Post  picheral on Sun Jun 21, 2009 9:53 pm

Question from Malinda Sutor:

I am at the stage of validating the results from the predicted
identifications (I have extracted vignettes to the prediction and vis
folders and I have reviewed the sorted vignettes). At this stage, do
you simply use any thumbnail browser to make corrections of the sorted
vignettes moving any that are misclassified to the correct folder?
After that, I know that you can use the validated results to update
the learning set, etc. From a procedural standpoint, have you found a
system that works well for relabeling the sorted vignettes after you
have validated them? Do you just change the name of the "to validate"
folder or move the subfolders from the "to validate" into the "sorted
vignettes" folder?

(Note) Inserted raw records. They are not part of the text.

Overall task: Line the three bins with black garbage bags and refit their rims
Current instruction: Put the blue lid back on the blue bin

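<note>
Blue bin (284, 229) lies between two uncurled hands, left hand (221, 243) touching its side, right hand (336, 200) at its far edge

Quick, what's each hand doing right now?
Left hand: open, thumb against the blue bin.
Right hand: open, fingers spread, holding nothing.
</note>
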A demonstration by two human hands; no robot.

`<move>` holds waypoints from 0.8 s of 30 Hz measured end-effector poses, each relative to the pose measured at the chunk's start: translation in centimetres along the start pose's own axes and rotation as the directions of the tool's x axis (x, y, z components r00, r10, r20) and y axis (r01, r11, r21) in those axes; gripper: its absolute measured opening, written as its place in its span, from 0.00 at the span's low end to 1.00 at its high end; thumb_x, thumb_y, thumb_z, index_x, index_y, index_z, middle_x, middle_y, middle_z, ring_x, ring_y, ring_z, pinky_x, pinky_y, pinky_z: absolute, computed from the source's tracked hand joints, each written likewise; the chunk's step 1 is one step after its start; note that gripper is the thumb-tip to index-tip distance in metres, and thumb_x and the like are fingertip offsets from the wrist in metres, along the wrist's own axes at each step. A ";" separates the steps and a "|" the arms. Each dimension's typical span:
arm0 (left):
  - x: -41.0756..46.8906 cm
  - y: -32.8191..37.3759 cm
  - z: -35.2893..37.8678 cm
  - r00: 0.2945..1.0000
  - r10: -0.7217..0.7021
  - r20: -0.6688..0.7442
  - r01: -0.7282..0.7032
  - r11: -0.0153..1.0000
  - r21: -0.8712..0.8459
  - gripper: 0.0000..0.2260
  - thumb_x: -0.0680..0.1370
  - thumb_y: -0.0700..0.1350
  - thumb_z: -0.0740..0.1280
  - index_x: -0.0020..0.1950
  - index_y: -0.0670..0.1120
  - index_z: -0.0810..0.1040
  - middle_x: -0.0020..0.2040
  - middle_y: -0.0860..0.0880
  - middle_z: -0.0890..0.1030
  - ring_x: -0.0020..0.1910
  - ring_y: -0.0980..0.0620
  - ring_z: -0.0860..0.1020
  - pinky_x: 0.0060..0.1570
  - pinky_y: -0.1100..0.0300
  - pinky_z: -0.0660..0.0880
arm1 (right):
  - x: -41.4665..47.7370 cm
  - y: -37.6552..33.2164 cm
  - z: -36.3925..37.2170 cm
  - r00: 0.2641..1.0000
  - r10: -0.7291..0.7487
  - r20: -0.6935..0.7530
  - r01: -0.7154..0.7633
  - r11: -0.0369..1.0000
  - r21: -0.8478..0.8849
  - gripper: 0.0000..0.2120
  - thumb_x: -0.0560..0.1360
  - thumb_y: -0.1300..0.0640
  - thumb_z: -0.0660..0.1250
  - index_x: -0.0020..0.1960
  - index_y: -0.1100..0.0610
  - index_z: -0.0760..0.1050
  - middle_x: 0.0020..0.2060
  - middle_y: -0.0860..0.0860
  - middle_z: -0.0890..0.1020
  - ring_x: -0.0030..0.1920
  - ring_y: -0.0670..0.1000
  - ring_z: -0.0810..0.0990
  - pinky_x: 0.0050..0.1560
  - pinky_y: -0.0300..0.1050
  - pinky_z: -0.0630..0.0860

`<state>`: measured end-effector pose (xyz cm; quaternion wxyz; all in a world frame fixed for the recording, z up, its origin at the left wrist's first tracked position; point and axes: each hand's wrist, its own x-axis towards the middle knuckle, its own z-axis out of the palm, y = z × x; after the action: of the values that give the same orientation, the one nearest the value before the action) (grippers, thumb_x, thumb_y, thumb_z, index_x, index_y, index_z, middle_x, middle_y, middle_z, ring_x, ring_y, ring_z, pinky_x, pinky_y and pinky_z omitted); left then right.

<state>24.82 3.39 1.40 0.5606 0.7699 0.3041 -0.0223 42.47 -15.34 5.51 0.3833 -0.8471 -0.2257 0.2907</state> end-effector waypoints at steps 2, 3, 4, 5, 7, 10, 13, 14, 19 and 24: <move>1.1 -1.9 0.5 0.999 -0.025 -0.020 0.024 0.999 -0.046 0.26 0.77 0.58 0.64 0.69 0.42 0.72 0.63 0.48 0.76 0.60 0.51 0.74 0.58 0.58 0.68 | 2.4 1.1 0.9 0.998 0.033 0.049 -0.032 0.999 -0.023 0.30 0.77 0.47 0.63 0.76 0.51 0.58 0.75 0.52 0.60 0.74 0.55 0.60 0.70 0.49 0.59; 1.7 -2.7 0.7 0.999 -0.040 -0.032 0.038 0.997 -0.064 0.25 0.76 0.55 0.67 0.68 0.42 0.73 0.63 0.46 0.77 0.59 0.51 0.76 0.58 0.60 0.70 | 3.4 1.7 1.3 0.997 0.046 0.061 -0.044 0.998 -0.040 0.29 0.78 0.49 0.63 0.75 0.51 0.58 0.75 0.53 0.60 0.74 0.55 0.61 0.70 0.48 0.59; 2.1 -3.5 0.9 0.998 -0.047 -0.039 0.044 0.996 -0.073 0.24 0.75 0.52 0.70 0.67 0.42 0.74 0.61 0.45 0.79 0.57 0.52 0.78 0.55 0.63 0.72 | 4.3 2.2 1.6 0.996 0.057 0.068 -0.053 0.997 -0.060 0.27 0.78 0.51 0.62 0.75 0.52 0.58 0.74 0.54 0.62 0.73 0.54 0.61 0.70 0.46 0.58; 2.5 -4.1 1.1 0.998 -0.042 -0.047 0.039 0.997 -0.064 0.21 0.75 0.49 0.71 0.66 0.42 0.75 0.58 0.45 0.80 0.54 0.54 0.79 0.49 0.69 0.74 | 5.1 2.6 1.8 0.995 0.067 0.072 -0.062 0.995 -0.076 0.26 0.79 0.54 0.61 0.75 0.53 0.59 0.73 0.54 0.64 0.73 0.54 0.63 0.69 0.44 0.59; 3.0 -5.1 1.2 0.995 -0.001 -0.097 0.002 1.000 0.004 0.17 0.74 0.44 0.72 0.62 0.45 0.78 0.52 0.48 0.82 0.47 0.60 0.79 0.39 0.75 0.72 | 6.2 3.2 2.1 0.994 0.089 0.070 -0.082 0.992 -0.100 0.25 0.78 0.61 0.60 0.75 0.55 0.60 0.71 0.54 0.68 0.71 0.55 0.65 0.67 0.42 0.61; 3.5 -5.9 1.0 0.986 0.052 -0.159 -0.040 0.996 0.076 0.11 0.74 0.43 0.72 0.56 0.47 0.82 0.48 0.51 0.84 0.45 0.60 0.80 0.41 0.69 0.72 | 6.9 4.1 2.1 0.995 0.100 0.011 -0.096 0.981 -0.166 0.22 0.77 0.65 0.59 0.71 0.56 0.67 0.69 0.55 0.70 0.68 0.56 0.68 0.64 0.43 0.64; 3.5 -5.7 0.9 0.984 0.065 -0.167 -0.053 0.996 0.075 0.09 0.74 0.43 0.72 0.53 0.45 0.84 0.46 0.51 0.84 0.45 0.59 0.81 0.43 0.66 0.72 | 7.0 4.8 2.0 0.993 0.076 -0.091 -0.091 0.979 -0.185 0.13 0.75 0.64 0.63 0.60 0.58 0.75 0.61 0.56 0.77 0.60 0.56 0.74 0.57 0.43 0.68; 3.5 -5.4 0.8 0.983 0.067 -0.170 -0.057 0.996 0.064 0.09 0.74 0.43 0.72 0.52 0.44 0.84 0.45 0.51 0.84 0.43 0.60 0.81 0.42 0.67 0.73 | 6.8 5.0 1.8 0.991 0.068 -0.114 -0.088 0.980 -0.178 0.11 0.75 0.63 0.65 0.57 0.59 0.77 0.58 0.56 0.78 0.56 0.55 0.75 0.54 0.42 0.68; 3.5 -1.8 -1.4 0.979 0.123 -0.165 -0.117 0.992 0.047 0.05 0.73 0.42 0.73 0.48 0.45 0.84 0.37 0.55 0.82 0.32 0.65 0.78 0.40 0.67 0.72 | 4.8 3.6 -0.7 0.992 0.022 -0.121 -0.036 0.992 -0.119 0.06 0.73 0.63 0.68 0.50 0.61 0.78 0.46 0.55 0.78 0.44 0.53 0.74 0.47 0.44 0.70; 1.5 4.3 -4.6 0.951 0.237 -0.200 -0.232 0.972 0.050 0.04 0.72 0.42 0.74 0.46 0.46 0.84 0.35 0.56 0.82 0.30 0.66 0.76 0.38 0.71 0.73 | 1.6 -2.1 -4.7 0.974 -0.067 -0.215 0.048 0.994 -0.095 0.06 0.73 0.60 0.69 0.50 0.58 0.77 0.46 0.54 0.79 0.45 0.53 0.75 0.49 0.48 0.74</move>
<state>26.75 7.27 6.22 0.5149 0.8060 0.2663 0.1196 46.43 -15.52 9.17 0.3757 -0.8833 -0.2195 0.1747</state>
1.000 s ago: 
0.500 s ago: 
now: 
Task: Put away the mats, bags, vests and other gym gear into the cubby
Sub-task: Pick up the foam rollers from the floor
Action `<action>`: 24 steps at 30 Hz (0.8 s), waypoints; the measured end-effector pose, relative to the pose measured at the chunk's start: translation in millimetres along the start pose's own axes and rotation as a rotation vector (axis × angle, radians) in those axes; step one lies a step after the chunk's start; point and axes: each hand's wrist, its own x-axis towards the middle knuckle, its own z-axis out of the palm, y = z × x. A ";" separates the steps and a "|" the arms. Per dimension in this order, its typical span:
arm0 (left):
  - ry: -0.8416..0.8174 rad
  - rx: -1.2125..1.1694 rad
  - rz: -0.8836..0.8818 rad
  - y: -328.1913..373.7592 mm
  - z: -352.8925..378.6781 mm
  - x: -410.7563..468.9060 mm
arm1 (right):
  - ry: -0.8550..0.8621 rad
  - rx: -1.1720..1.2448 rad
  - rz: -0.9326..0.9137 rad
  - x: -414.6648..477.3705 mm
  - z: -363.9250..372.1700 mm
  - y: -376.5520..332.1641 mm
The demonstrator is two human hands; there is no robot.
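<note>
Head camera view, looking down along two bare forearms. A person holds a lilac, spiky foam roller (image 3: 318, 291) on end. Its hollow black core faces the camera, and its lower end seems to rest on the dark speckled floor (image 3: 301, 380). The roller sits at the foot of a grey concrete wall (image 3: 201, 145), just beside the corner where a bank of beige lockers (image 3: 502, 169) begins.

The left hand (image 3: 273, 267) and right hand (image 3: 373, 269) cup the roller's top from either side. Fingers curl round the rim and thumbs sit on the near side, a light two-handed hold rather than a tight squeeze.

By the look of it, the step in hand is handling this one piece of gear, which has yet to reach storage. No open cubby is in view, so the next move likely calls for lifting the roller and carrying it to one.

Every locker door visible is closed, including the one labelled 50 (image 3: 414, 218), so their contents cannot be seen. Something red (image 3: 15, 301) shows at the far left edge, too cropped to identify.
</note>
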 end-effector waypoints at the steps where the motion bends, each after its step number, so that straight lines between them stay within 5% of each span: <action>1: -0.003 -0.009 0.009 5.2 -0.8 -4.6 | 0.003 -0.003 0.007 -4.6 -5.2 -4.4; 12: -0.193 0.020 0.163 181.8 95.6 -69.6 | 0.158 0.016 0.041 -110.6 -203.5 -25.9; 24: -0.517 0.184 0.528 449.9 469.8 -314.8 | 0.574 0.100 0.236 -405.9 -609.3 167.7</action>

I was just curious as I know that you have a lot
of experience with keeping track of data sets that contain thousands
of individual samples that are being processed at different stages by
many different people and I wondered if you had a system that you felt
worked well to ensure it was clear that the predicted vignettes had
been validated but also did not create any file structure that would
cause errors in Zooprocess if any other additional analyses were
conducted at a later time.

Dear Malinda,
As I explained in Baton Rouge last May, we have defined a strategy to help work with thousands of vignettes :
- we predict in batch of samples containing up to 10000 vignettes at all. We use enable the detailled files in PKId and to save the results of the analysis in the "Pid_results/Prediction" directory of the project. We also use to name the prediction "Analysis_date_time" which will be automatically added to the resulting files.
- after being predicted, these PID files are manually moved into the "pid_predicted" directory (inside the "pid_result" folder). It prevents to predict them again ! (and validate them again !)
- we extract vignettes accordind to prediction into the "date_time_to_validate" directory. The dat1.txt files are automatically copied into the "date_time_to_validate" directory and into the "dat1_extracted" subfolder of the "pid_results" folder (6.12). You thus know which "*dat1.txt" file have been extracted for validation.
- the vignettes extracted in the "*_to_validate" directory are validated by "expert" (sorted in the correct folder or in more folders for a detailled sorting). We utilize xnview.exe for that but you can also utilize the "Leaning set" tool in Plankton Identifier providing that you copy the PID files in the "date_time_to_validate" folder. Most care must be applied to avoid "loosing" any vignette if you do not utilize PKId.
- when the sorting is finished, we use to rename the folder "date_time_to_validate" by "date_time_validated_by_<expert_name>". This is not mandatory but very usefull for the superviser of the work !
- we then utilize either PKId to create what is called a TEST FILE (see PKId manual)... or the Zooprocess "Load Id from sorted vignettes" to update the "*dat1.txt" files with the new validated Ids. The latest version of the tool (6.12) copies also the validated "*dat1.txt" files into the "dat1_validated" sub-directory of the "pid_results" folder. All the *dat1.txt (or txt) files are thus (6.12) updated inside the "dat1_validated" of the "pid_results" folder insuring that these files have been validated and that user knows exactly which files have been validated.
Checking the "pid_predicted", the "dat1_extracted" and "dat1_validated" directories, you can know exactly what has been processed.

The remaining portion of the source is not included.